Two hundred years after canon law prohibited clerical marriage, parish priests in the late medieval period continued to form unions with women that were marriage all but in name. In Defiant Priests, Michelle Armstrong-Partida uses evidence from extraordinary archives in four Catalan dioceses to show that maintaining a family with a domestic partner was not only a custom entrenched in Catalan clerical culture but also an essential component of priestly masculine identity, one that extended to the carrying of weapons and use of violence to resolve disputes and seek revenge, to intimidate other men, and to maintain their status and authority in the community.

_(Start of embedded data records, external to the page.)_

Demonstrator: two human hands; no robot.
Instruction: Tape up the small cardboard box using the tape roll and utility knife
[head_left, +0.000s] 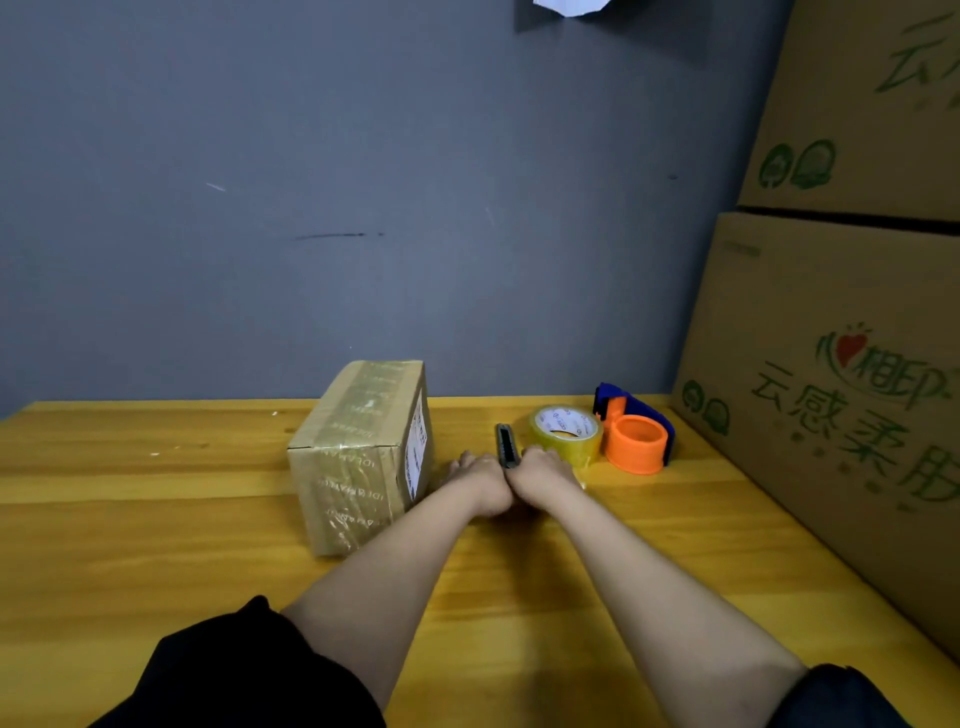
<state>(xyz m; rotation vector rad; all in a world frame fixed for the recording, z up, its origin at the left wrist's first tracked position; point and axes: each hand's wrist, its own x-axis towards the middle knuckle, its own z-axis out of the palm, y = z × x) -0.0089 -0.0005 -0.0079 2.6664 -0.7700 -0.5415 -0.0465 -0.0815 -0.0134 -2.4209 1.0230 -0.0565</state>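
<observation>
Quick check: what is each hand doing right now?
Left hand: on the table, fingers hidden; cannot tell.
Right hand: beside the utility knife; grip cannot be told.

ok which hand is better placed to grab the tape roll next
Right. The right hand lies directly in front of the tape roll, while the left hand sits across the knife, nearer the box.
</observation>
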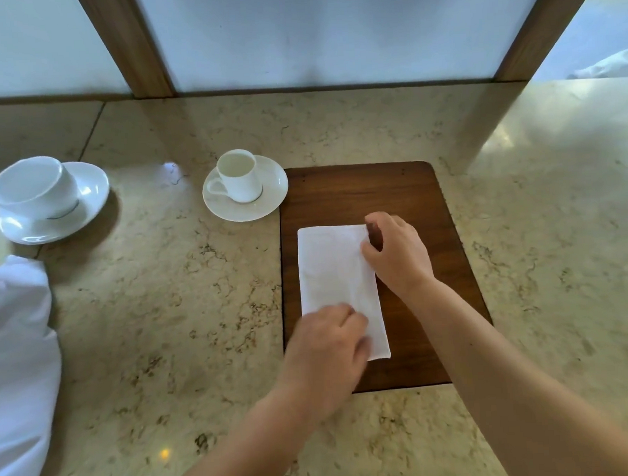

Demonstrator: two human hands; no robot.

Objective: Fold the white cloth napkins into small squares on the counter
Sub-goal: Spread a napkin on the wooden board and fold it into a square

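Right hand (397, 255) pinches the napkin (334, 273) at its far right corner; left hand (325, 350) presses the near end, its fingers curled. A slip there would likely skew the fold.

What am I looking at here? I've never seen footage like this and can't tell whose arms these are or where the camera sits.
The camera is worn on a person's head, looking forward and down, so the bare arms are their own. On the marble counter lies a dark wooden board with a white napkin folded into a long rectangle. The right hand pinches its far right corner; the left hand rests on its near end. Left of the board stand a small cup on a saucer, a larger cup on a saucer, and a heap of white cloth.
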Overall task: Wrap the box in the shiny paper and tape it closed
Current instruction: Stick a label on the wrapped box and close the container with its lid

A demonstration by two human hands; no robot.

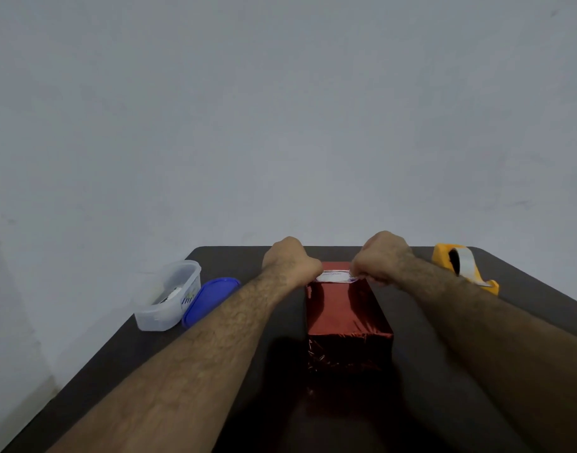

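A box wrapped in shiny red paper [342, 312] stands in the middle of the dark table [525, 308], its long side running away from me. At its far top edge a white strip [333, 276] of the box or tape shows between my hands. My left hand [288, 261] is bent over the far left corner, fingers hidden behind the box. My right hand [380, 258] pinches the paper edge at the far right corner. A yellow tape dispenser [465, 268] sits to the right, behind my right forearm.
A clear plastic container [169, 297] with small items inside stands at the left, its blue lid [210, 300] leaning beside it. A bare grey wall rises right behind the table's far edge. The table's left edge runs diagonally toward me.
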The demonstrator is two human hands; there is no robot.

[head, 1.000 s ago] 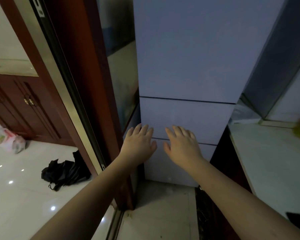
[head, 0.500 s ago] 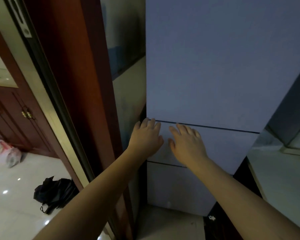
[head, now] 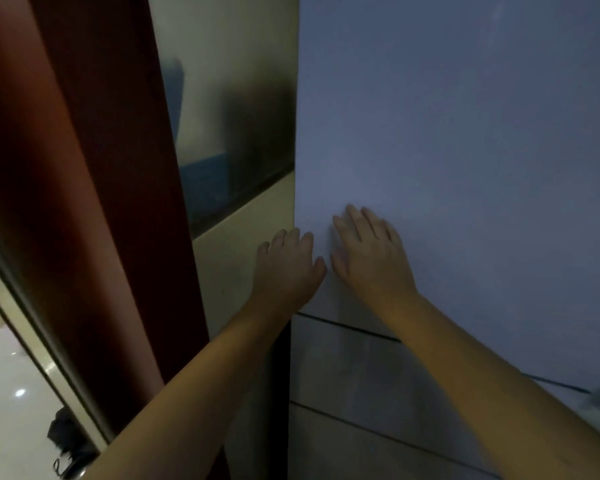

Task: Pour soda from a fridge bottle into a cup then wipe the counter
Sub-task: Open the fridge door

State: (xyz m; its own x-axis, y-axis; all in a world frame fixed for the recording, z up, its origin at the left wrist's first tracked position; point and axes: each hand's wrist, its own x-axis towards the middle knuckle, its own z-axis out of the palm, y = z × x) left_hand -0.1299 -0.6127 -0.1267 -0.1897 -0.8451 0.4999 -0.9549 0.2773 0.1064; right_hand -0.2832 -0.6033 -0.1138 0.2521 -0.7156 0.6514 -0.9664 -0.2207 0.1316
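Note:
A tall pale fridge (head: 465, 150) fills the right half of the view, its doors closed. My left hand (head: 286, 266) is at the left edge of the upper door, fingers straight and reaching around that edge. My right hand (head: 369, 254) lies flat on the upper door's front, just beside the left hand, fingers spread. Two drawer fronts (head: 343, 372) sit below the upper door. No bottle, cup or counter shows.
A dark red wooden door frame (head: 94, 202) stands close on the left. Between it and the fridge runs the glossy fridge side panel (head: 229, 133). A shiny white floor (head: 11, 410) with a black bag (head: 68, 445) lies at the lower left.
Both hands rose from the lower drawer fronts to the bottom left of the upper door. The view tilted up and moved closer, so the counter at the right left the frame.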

From unpublished episcopal visitation records and internal diocesan documents (including notarial registers, bishops' letters, dispensations for illegitimate birth, and episcopal court records), Armstrong-Partida reconstructs the personal lives and careers of Catalan parish priests to better understand the professional identity and masculinity of churchmen who made up the proletariat of the largest institution across Europe. These untapped sources reveal the extent to which parish clergy were embedded in their communities, particularly their kinship ties to villagers and their often contentious interactions with male parishioners and clerical colleagues. Defiant Priests highlights a clerical culture that embraced violence and illuminates how the parish church could become a battleground in which rivalries among clerics took place and young clerics learned from senior clergymen to meld the lay masculine ideals that were a part of their everyday culture with the privilege and authority of their profession.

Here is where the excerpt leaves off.